Помню одну зимнюю ночь. Была оттепель — градусов до тридцати мороза, но после сорока с лишним дышалось легко. Мы взобрались на гору. Сели на лужайке сухого и пушистого снега. В эту тихую ночь я почувствовал исцеление: мы были одни, нас некому было мучить. Стало спокойно, легко. Мы обнялись и закрыли глаза. Потом я дремал, положив бритую голову на колени Маше, и робкое прикосновение ее детских рук напоминало чистые и добрые ласки матери. Мы молчали, понимая друг друга без слов. Я расстегнул ей платье и приложил ухо к теплому животу, ставшему уже большим и плотным, — там шевелился мой ребенок, он рос в эти черные дни и сияющие зеленым светом ночи…

Но такие часы тишины и покоя здесь случаются редко. Потом опять потянулись недели пурги, мрака и одиночества. Я и Маша… Э-э, зачем вспоминать… Вот я тащусь по ледяной тропинке, трехногое животное, которое сейчас может по-настоящему желать только одного — мяса!

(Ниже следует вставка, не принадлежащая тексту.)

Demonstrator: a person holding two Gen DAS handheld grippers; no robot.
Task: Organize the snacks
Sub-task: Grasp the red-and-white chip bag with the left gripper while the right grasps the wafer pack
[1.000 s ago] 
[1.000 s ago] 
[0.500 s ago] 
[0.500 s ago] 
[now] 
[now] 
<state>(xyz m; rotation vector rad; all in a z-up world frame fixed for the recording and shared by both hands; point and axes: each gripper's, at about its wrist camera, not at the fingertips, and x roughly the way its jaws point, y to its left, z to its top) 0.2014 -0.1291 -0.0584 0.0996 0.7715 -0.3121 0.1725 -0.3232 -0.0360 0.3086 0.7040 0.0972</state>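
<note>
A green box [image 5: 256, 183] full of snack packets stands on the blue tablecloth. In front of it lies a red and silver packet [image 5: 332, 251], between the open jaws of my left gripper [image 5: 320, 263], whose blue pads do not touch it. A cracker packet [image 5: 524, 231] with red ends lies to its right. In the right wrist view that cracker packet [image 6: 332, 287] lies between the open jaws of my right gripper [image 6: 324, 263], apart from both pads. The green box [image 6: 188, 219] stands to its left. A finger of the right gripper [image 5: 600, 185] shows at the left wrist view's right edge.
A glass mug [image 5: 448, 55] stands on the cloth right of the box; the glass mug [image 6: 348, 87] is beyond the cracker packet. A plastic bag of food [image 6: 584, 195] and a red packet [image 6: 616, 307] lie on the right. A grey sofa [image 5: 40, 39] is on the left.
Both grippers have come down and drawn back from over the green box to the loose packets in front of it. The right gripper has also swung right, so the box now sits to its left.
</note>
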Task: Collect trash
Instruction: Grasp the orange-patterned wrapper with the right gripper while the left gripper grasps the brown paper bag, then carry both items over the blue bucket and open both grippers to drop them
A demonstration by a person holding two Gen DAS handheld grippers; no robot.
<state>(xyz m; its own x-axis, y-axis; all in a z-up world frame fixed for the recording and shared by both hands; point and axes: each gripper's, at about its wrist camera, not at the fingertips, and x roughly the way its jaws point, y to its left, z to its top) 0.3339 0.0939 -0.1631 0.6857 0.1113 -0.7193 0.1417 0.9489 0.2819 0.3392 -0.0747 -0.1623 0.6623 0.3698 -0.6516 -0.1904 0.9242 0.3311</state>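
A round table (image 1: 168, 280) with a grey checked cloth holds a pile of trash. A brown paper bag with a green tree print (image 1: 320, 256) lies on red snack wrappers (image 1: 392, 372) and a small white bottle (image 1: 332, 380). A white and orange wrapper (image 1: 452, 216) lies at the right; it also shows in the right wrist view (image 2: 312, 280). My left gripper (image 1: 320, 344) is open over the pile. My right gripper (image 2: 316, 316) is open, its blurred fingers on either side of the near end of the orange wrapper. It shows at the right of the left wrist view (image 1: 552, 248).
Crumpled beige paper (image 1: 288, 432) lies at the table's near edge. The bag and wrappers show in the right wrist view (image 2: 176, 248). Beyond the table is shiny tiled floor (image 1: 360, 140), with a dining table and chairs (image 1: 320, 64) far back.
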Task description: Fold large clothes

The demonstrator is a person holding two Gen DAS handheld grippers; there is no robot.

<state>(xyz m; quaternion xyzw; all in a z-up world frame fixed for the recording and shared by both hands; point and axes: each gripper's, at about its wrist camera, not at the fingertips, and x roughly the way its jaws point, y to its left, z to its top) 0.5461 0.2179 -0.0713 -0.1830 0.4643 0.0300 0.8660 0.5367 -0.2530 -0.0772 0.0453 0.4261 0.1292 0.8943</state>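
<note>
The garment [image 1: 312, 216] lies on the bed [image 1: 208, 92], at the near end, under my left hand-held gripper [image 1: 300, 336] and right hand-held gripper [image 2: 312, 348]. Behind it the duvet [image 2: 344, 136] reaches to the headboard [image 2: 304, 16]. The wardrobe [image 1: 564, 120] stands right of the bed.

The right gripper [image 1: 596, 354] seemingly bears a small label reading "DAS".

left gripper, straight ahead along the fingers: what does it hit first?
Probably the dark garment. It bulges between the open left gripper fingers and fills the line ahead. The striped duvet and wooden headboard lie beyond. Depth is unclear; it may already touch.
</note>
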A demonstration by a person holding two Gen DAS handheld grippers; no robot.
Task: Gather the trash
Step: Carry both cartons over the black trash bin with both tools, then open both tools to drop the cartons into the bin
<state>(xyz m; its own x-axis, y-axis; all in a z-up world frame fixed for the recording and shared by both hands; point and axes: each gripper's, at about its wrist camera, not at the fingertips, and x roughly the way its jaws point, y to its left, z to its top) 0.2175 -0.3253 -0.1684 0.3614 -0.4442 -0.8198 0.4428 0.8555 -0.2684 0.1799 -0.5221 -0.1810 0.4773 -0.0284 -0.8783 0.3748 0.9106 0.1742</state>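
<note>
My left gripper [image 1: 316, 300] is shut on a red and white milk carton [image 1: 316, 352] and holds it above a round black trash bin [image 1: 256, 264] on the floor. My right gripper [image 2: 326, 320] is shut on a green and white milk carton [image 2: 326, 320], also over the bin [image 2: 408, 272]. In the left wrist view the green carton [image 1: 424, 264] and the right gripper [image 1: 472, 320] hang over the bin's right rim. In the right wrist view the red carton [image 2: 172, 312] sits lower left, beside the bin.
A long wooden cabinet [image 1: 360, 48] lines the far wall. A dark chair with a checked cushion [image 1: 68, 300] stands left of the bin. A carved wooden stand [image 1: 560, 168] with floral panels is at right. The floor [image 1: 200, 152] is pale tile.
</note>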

Ожидание в больничной передней — минуты неописуемого блаженства: здесь тепло и тихо. Мы оба начинаем сладко дремать, но дверь отворяется, и к нам величественно нисходит пожилой врач, Николай Николаевич Остренко, — приземистый, очень грузный мужчина с царственной осанкой человека, распоряжающегося в лагере больничной кухней. Он временно заменяет заболевшего доктора Шелагунова. В эту больницу я обязан доставлять хирургических больных, потому что для терапевтических имеется другая больница, которой руководит мой друг Бисен Утемисов. Он и Шелагунов — отзывчивые люди, к которым не пристало ничего лагерного. Но Остренко… Начинается обычный торг. Николай Николаевич тоже давно мне благоволит — это дань уважения моим иностранным дипломам, но такова жизнь — штабной не может не смотреть свысока на грязного и голодного бойца с переднего края.

— Почему так поздно? — поднимает он лохматые брови. — Я не могу работать круглые сутки, доктор: я не машина, я только человек и врач.

Я отвечаю.

— А если это несчастный случай на производстве, то тем проще: вы врач «скорой помощи», отправляйтесь к себе в амбулаторию и оперируйте сами. Операция пустячная, но у нас нет сейчас стерильных инструментов!